* [Exercise directions]
If a line in the data holds "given", copy that line out in full.

* [Recorded information]
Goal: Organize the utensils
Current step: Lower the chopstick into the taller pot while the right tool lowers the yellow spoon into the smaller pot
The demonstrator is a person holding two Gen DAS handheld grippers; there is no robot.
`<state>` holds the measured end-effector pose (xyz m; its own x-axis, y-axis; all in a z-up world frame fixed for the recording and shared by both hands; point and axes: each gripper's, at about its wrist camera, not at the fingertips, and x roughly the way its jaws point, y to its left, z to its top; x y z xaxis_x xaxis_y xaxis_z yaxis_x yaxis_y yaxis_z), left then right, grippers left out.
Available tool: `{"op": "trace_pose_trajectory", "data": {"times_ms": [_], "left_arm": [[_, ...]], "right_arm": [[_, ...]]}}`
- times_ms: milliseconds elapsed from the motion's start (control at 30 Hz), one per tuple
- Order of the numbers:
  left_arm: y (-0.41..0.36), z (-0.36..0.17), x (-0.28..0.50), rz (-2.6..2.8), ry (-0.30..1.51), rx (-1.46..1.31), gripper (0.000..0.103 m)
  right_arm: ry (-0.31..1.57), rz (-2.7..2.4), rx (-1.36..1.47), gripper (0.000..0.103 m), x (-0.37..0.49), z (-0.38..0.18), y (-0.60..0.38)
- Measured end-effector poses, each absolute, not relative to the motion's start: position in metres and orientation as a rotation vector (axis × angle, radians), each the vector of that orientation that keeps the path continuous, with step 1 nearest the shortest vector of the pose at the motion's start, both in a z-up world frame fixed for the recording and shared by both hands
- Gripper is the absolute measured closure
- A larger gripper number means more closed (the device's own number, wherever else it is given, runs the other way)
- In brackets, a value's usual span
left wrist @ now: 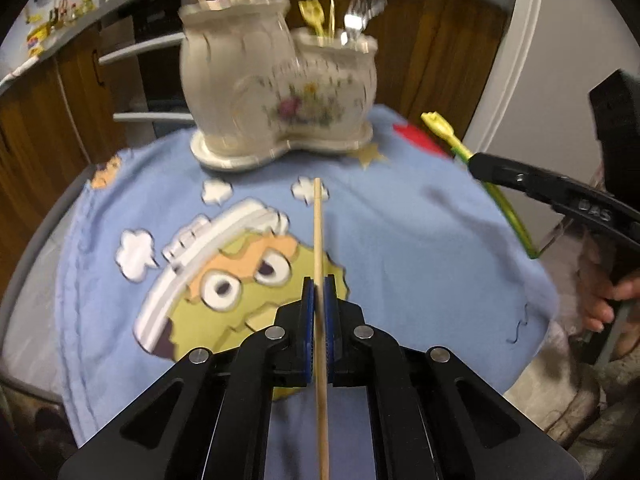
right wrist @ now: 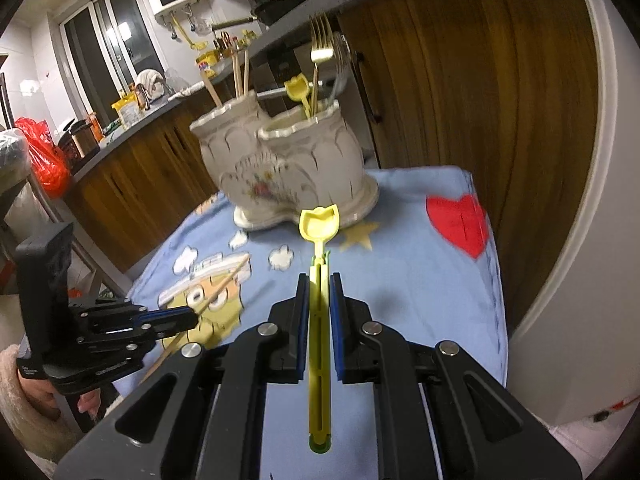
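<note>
Your left gripper [left wrist: 319,284] is clamped on a wooden chopstick [left wrist: 319,232], its blue pads [left wrist: 307,320] pressed against the stick at lower centre of the left wrist view; the chopstick runs straight up the frame from between the fingers, its tip ending over the blue cartoon cloth [left wrist: 400,232] a little below the ceramic utensil holder [left wrist: 276,92]. Your right gripper [right wrist: 319,284] grips a yellow plastic spoon [right wrist: 319,224] by its long yellow-green handle, with the scoop-shaped head poking out ahead of the fingers and lying in the frame just below the holder's base. From the right wrist view you see the left gripper [right wrist: 192,316] at lower left, the chopstick [right wrist: 224,284] slanting up and to the right out of it. From the left wrist view your right gripper [left wrist: 480,166] comes in from the right edge with the yellow spoon [left wrist: 444,130] held near the cloth's upper right corner. That holder [right wrist: 288,164] stands at the far side of the cloth [right wrist: 400,280], with two joined compartments: the taller one on the left carries wooden chopsticks [right wrist: 238,72], the lower one on the right carries metal forks [right wrist: 322,44] and another yellow spoon [right wrist: 298,90]. Both views are somewhat blurred around the holder. A red heart [right wrist: 460,220] is printed on the cloth at right.
</note>
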<state>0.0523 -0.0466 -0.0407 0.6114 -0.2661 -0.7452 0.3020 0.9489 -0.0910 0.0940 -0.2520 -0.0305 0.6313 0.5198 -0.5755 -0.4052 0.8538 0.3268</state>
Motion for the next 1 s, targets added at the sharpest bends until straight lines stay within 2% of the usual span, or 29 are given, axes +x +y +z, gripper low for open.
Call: {"op": "trace_pose_trajectory", "data": {"times_ms": [367, 800, 1000], "left_arm": [[-0.015, 0.018, 0.061, -0.344, 0.588, -0.022, 0.098], [0.005, 0.107, 0.148, -0.329, 0.09, -0.277, 0.098], [-0.018, 0.114, 0.177, -0.274, 0.057, -0.234, 0.098]], "right_arm": [[0.565, 0.535, 0.154, 0.093, 0.126, 0.012, -0.237], [0.275, 0.573, 0.272, 0.093, 0.194, 0.064, -0.212], [0.241, 0.578, 0.297, 0.093, 0.215, 0.052, -0.196]]}}
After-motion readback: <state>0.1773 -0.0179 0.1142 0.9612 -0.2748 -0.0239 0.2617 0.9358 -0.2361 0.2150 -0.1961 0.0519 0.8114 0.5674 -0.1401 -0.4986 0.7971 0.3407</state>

* [Solution to the exercise]
- A larger gripper number means more closed (the device's own number, wherever else it is given, runs the other way)
Motion for the next 1 s, targets added at the sharpest bends until straight lines stay within 2% of the usual span, or 29 are given, axes +x +y +z, gripper low for open.

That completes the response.